The listing that follows must be given again in full and exactly.

** Opening PROVIDED DATA block **

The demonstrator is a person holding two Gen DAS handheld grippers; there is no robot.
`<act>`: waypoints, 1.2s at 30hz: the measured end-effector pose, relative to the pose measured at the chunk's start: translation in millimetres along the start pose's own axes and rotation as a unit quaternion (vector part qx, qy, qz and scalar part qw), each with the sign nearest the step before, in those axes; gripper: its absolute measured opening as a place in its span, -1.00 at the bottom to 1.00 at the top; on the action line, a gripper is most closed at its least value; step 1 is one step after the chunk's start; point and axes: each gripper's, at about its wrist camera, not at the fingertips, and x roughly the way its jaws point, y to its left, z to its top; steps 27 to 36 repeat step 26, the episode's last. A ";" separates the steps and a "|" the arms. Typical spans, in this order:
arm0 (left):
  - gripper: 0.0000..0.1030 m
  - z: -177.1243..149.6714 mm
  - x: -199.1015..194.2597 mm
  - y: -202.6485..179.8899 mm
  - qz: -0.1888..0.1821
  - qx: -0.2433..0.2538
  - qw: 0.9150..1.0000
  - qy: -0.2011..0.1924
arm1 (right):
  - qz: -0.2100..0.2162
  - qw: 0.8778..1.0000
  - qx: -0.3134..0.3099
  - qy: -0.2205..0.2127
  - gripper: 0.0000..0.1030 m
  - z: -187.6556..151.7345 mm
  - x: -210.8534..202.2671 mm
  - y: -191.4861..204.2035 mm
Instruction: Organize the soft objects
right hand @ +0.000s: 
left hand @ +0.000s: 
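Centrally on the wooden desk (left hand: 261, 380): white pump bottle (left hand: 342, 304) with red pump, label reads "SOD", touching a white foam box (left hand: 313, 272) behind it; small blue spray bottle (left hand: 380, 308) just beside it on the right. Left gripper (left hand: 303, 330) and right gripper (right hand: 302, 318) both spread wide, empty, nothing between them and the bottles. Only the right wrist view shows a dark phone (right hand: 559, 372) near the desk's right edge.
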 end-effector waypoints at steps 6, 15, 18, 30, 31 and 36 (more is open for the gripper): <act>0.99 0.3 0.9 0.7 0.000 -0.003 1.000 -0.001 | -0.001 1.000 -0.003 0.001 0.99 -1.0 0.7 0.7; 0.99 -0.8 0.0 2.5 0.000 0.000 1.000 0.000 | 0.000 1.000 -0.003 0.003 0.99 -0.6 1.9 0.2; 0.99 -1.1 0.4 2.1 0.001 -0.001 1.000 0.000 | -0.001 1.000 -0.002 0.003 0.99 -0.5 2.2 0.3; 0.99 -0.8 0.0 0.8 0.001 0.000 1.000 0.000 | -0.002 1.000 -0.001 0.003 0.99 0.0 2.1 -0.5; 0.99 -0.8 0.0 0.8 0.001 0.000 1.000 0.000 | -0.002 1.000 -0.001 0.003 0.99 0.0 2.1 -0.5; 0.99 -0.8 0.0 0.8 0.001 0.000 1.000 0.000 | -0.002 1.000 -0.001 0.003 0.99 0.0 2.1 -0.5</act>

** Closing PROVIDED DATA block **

» ANSWER
The demonstrator is a person holding two Gen DAS handheld grippers; there is no robot.
`<act>`: waypoints, 1.2s at 30hz: the measured end-effector pose, relative to the pose measured at the chunk's start: translation in millimetres along the start pose's own axes and rotation as a unit quaternion (vector part qx, qy, qz and scalar part qw), each with the sign nearest the step before, in those axes; gripper: its absolute measured opening as a place in its span, -1.00 at the bottom to 1.00 at the top; on the action line, a gripper is most closed at its least value; step 1 is one step after the chunk's start; point and axes: each gripper's, at about its wrist camera, not at the fingertips, and x roughly the way its jaws point, y to its left, z to its top; steps 27 to 36 repeat step 26, the episode's last. A ";" separates the steps and a "|" the arms. Typical spans, in this order:
arm0 (left):
  - gripper: 0.0000..0.1030 m
  - z: -177.1243..149.6714 mm
  - x: -199.1015..194.2597 mm
  - y: -202.6485..179.8899 mm
  - qz: -0.1888..0.1821
  - qx: -0.2433..0.2538
  - qw: 0.9150..1.0000
  - qy: -0.2011..0.1924
arm1 (right):
  - qz: -0.2100..0.2162
  - qw: 0.8778..1.0000
  - qx: -0.3134..0.3099
  - qy: -0.2205..0.2127
  - gripper: 0.0000..0.1030 m
  - z: -187.6556..151.7345 mm
  - x: -210.8534..202.2671 mm
  - y: -191.4861..204.2035 mm
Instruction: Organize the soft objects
right hand @ +0.000s: 
left hand @ +0.000s: 
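Centrally on the wooden desk (left hand: 261, 380): white pump bottle (left hand: 342, 304) with red pump, label reads "SOD", touching a white foam box (left hand: 313, 272) behind it; small blue spray bottle (left hand: 380, 308) just beside it on the right. Left gripper (left hand: 303, 330) and right gripper (right hand: 302, 318) both spread wide, empty, nothing between them and the bottles. Only the right wrist view shows a dark phone (right hand: 559, 372) near the desk's right edge.
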 end-effector waypoints at steps 6, 15, 18, 30, 31 and 36 (more is open for the gripper): <act>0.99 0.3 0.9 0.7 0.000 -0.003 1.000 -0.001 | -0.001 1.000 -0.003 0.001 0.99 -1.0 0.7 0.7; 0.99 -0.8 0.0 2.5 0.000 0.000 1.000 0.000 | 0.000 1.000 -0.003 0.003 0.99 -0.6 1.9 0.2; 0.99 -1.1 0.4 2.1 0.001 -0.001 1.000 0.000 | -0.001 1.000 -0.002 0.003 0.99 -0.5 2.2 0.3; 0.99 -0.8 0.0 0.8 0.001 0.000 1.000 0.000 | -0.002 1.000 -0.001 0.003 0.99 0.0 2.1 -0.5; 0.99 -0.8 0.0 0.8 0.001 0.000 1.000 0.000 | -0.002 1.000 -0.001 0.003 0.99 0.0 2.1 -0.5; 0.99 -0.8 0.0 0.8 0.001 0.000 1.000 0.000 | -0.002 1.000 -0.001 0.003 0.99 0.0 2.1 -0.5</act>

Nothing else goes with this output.